Affordable housing advocates scramble for funding
With redevelopment financing no longer an option in Morgan Hill,
city and state officials are in search of new funding sources to
provide affordable housing to local low- to moderate-income
families.
Last year, the Morgan Hill Redevelopment Agency collected about
$3.9 million in tax-increment property tax revenues to help private
developers fulfill the city’s affordable housing requirements, and
to assist first-time home buyers seeking below-market-rate
houses.
Most of that money was spent, and represents 20 percent of the
total tax increment revenue collected by the RDA last year – and an
amount required by state law to be set aside by all RDAs for
affordable housing efforts. That assistance in Morgan Hill just
last year included about $1.6 million for 31 loans to low- to
moderate-income first-time home buyers, and a $275,000 loan to
South County Housing to renovate 52 Crest Avenue apartment units -
a “very low-income” housing complex.
But the redevelopment agency closed Feb. 1, due to a state law that
redirects the agency’s revenues and assets to the general funds of
the city and county, as well as to public education. Without that
revenue and other funding sources drying up, no one yet knows how
the future demands for affordable housing will be met.
“We saw the writing on the wall last summer,” said Dennis Lalor,
president and CEO of the nonprofit South County Housing.
“(Redevelopment) is a significant source of development financing.
We’ve had redevelopment financing in hundreds of units we’ve
created in Morgan Hill. The commitment and policies are in place,
but the funding is going to be another challenge. At the same time,
other state and federal programs are stressed.”

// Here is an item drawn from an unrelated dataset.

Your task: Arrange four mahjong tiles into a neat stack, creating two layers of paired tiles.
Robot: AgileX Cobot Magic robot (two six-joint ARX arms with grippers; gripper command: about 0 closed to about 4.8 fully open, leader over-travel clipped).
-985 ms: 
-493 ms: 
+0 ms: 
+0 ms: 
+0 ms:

Meanwhile, the need for affordable housing promises not to
disappear, and the city’s requirement to fulfill that demand will
remain in place with or without public development financing. The
Morgan Hill general plan housing element – a state-mandated
projection of future housing needs – says that between 2007 and
2014 about 62 percent of new housing units in the city would have
to be allocated for extremely, very low, low and moderate income
families.
Lalor added that the Morgan Hill RDA has an “exemplary record” for
providing housing that is affordable at all income levels.
The biggest advantage of RDA housing or construction loans is the
money helps the developer or buyer gain leverage for more funding
from other sources. “Pre-development (financing) is the hardest
thing to get, and that made it extremely valuable,” Lalor
said.
South County Housing predates the Morgan Hill RDA, which was
created in 1981. Since the RDA’s inception, the developer has built
six low- to moderate-income rental developments and six such
subdivisions in Morgan Hill, Lalor said.
Projects include affordable apartments at the downtown Skeels
building, Depot Commons, 60 units at Sunrise Meadows, about 16
units at Jasmine Way, and even a development that caters to
teachers and public safety workers off Watsonville Road.
Though not affiliated with South County Housing, one of the most
high-profile projects funded by the “housing set-aside” dollars is
the six-home Habitat for Humanity development on Cory Drive, to
which the RDA loaned more than $500,000 in 2008.
South County Housing and the network of similar private and public
affordable housing agencies and advocates throughout the state are
in the process of setting up a trust fund for affordable housing
financing to replace the loss of the RDA, Lalor said.
The city can still use future repayment of outstanding affordable
housing loans, as well as rent payments, for future low- to
moderate-income projects, City Manager Ed Tewes said.
After the RDA was dissolved, the city council appointed itself the
“successor housing agency” to administer those loans and projects
that were in progress at the time of the closing of redevelopment.
The successor agency will be eligible to use any tax increment
revenue left over after the former RDA’s annual debt and contract
payments are made, if the new “oversight board” chooses to direct
such funds to affordable housing, Tewes explained.
The city also has a “housing mitigation fund” to which developers
over the years have contributed cash fees when they were unable or
unwilling to completely fulfill their affordable housing
requirements.
“The successor agency clearly is not going to be as rigorous as the
former redevelopment agency, but it does have assets and the
potential for future income,” Tewes said.
A bill working its way through the legislature is trying to replace
the sizable slice of the affordable housing finance pie lost with
redevelopment. Senate Bill 654 would allow cities to continue using
current housing fund balances and a portion of future property tax
revenues for housing efforts. The bill passed the Senate last week,
but not with the two-thirds majority that would enact it
immediately as an “urgency” measure. The law would go into effect
Jan. 1, 2013, if it gains assembly approval and the governor’s
signature.
In Morgan Hill, that bill would keep about $1.8 million in the
local housing fund, protected from redistribution by the oversight
board – but only if lawmakers can make the measure take effect
sooner than its expected starting date.